● **Data**:
_ _ _

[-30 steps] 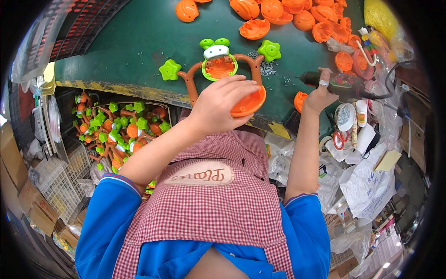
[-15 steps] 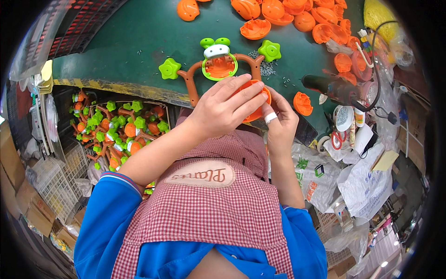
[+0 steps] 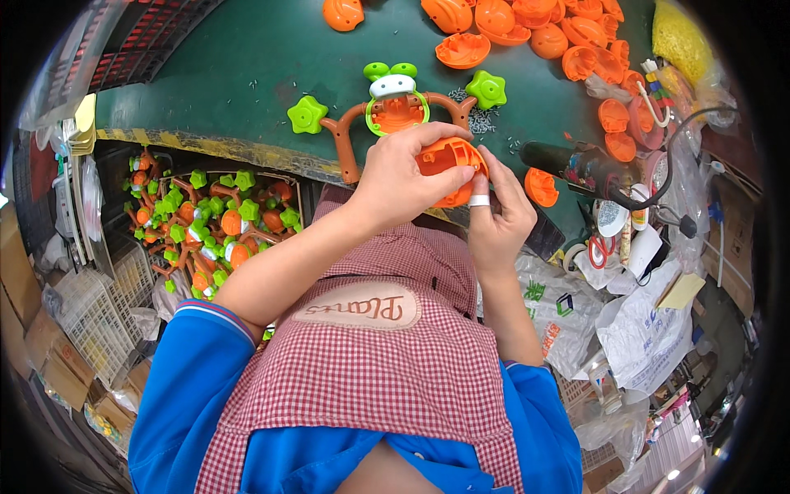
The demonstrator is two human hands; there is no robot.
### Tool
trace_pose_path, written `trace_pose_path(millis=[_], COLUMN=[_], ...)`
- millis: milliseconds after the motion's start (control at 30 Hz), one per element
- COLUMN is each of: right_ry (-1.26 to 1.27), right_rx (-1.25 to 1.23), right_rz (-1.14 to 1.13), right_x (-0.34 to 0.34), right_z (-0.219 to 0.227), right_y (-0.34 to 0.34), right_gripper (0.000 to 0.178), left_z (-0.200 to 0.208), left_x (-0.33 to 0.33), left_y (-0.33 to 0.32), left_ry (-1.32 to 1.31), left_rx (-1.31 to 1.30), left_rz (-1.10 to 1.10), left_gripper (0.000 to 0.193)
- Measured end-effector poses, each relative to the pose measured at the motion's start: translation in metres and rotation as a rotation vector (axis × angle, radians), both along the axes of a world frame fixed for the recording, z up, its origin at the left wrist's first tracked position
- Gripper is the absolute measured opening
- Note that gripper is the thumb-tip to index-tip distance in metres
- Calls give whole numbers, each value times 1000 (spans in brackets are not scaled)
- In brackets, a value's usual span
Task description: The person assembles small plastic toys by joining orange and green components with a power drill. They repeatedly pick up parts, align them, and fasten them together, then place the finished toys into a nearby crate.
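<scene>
Between my two hands, just off the table's front edge, is an orange plastic shell (image 3: 447,159), its hollow, ribbed inside facing up. My left hand (image 3: 407,174) grips its left side, thumb across the opening. My right hand (image 3: 500,212), with a white band on the thumb, holds the right side. Just beyond lies a toy frame (image 3: 351,142) with brown branching arms, a green ring, a white-and-green top and an orange piece inside the ring. Green stars (image 3: 307,114) cap its ends. Small grey screws (image 3: 481,122) lie scattered beside its right arm.
Many orange shells (image 3: 550,41) are heaped at the table's far right. One loose shell (image 3: 541,188) lies right of my hands, near a dark power screwdriver (image 3: 568,166). Below the table edge, a box holds finished-looking toys (image 3: 218,222). Red scissors (image 3: 601,251) lie at right.
My left hand has shifted from covering the orange shell to gripping its left side, thumb now inside. The shell's hollow shows more. The screwdriver appears slightly shifted left.
</scene>
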State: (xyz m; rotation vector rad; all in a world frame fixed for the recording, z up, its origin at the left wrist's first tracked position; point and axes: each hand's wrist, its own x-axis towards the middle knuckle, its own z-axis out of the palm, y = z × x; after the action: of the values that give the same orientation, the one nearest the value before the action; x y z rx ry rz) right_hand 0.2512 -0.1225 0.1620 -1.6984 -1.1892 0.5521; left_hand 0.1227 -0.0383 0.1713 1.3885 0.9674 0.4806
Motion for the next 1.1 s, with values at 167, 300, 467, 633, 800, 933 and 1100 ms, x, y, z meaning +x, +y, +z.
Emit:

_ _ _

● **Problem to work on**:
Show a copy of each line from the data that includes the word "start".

● **Solution to the problem**:
- millis: milliseconds after the motion's start (control at 30 Hz), one per element
- Measured end-effector poses, each relative to the pose measured at the motion's start: translation in metres and rotation as a rotation vector (axis × angle, radians), both along the axes of a world frame fixed for the recording, z up, its origin at the left wrist's first tracked position

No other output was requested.